You can see where both parties stand. Democrats want nothing but DACA; Republicans, everything except it. Hence, a second bipartisan meeting, much like the first one attended by “Chuck and Nancy”, was convened. Not one to learn from a mistake, President Trump again nearly repeated his flub a second time. Dianne Feinstein, the Democratic Senator from the state of California, put to him a proposal that he should’ve reflexively batted aside. She asked of him his thoughts regarding a “clean DACA bill with a commitment that we do comprehensive immigration reform later”. This is a bit misleading, and frankly, quite cunning on her part, for if her proposal were to pass—that is, a clean DACA bill with no strings attached—the likelihood of her returning to the table for future negotiations would be nil. There simply would be no need. Having achieved her goal, she and the Democrats could then bask in having passed DACA, without having to lift a finger for anything “comprehensive” thereafter.
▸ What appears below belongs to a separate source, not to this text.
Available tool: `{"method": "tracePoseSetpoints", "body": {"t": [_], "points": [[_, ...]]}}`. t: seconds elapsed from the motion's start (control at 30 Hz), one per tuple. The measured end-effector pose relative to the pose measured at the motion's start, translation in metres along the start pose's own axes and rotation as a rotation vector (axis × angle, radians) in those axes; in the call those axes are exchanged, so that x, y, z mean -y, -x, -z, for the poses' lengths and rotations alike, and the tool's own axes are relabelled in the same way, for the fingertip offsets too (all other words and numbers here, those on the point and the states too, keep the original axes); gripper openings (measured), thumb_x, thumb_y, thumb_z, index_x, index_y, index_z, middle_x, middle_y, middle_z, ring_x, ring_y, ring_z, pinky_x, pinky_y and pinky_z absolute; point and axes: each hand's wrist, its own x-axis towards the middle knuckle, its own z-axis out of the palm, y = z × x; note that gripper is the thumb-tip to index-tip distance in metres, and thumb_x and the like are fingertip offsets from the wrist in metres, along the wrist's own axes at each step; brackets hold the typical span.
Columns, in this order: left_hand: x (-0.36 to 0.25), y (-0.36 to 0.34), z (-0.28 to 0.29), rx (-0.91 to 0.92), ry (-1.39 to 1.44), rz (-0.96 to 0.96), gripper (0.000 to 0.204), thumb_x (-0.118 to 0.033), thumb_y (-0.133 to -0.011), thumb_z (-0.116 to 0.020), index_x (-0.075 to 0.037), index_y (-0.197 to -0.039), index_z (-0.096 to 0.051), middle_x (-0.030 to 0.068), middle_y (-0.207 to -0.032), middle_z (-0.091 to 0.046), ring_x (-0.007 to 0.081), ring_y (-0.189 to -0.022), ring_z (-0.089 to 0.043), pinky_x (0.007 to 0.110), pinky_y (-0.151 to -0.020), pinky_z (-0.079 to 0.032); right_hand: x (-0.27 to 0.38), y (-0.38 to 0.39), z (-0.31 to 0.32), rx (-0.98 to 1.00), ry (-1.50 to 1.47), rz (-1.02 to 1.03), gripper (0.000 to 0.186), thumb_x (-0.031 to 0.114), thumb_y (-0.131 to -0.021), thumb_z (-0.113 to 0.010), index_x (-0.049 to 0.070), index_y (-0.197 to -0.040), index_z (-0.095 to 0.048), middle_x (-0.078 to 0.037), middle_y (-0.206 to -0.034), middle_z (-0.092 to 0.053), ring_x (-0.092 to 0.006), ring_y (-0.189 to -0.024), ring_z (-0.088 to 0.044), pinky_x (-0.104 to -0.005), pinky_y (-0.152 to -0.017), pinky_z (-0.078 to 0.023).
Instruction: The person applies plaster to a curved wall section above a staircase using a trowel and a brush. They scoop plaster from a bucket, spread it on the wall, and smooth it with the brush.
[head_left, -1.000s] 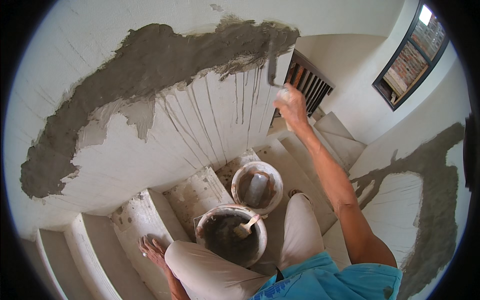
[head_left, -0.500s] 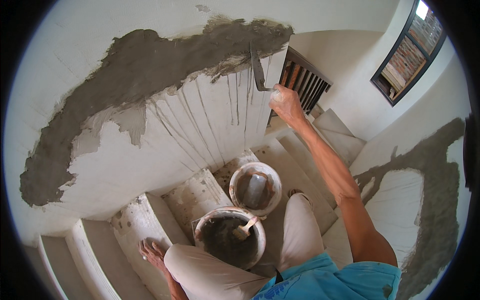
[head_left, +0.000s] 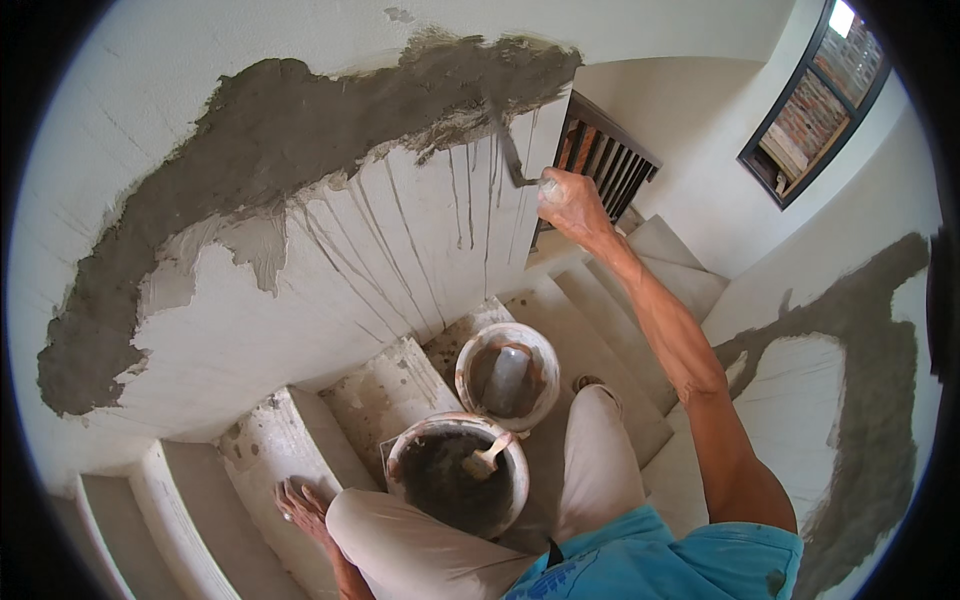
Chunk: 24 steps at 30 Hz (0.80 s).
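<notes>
Okay, so the right hand [head_left: 572, 208] was out by the right end of the pale wall [head_left: 240, 345], fingers clamped around the handle of a trowel [head_left: 513, 156]. Its long, narrow blade reached up to the lower edge of a dark grey plaster patch [head_left: 300, 120], close to that patch's right end (couldn't tell if it was pressing hard or barely skimming). The patch stretched from there down to the far left, with thin drip streaks running below it.

Meanwhile the left hand [head_left: 303, 507] was resting on a stair tread [head_left: 268, 442] over on the left, just beside the person's knee [head_left: 352, 512]. Its fingers were a little apart, nothing in them, and one had a ring [head_left: 288, 517] on it.

Two messy buckets sat on the stairs between the hands. The near bucket [head_left: 521, 480] held dark mix, and a paintbrush [head_left: 487, 457] lay in it with its handle on the rim. The far bucket [head_left: 552, 380] was just beyond it. Off to the right, a second plaster patch [head_left: 878, 370] covered part of the opposite wall.
</notes>
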Motion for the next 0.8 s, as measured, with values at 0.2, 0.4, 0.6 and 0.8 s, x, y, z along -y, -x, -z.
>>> {"method": "tracePoseSetpoints", "body": {"t": [0.2,0.4,0.6,0.8], "points": [[-0.002,-0.004,-0.005,-0.012,0.01,-0.003,0.043,-0.031,-0.105,-0.05,-0.001,-0.135,-0.054,0.0232,-0.14,-0.05,0.0399,-0.132,-0.045,0.05,-0.108,-0.038,-0.007,-0.022,0.019,-0.226,-0.197,-0.189,0.025,0.005,-0.074,-0.067,-0.005,-0.097,-0.064,-0.017,-0.073,-0.066,-0.0235,-0.06,-0.065,-0.0398,-0.061,-0.053],[0.003,-0.004,-0.006,-0.027,-0.001,-0.001,0.042,-0.031,-0.105,-0.051,-0.001,-0.135,-0.055,0.0227,-0.139,-0.051,0.0398,-0.132,-0.046,0.05,-0.107,-0.039,0.015,-0.001,-0.029,-0.042,0.035,0.108,0.017,0.006,-0.075,-0.068,-0.003,-0.088,-0.06,-0.019,-0.071,-0.065,-0.0349,-0.067,-0.068,-0.0431,-0.062,-0.051],[0.007,-0.003,-0.009,-0.047,0.006,-0.01,0.042,-0.031,-0.105,-0.051,-0.002,-0.135,-0.056,0.0222,-0.139,-0.051,0.0398,-0.132,-0.046,0.049,-0.106,-0.04,0.005,0.002,-0.013,-0.204,-0.184,-0.05,0.015,0.007,-0.077,-0.07,0.0,-0.085,-0.06,-0.011,-0.065,-0.062,-0.023,-0.062,-0.065,-0.0414,-0.058,-0.05],[0.027,0.001,-0.011,-0.062,-0.03,-0.012,0.041,-0.03,-0.104,-0.053,-0.003,-0.135,-0.056,0.0221,-0.14,-0.051,0.0398,-0.131,-0.047,0.048,-0.105,-0.042,0.017,0.0,-0.029,-0.067,-0.239,-0.017,0.011,0.006,-0.081,-0.067,0.003,-0.086,-0.058,-0.005,-0.065,-0.058,-0.0128,-0.051,-0.053,-0.031,-0.046,-0.046]]}}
You’d expect President Trump, the sagacious sage of the deal that he is, to pick up on Feinstein’s chicanery right away. Not only didn’t he, but he nearly agreed to everything she said. It took Republican Senator Kevin McCarthy’s intervention (succeeding where Mnuchin had failed) to reel the president back from the edge and save him from falling into the same trap twice. Had McCarthy kept his peace and allowed Trump to drift away naively to the Left, we’d probably be looking at DACA on the books, a border wall forever relegated to a lifeless blueprint, and an anemic immigration system in need of repair.

If I’m a Republican, the president’s negotiation “style” is a disquieting trend. For all his self-acclaimed negotiating prowess, he’s far too easily tempted by the aromas of the left. Democrats are playing him as if intoxicants. He’s too eager to jump in and bathe in their words, to swim there and leave his sobriety behind. That’s the danger of being at once a poor negotiator, ill-informed, and desperate to imbibe. Hopefully, there’s always a life-vest and a sharper mind to save him, because he obviously is incapable of making these deals alone.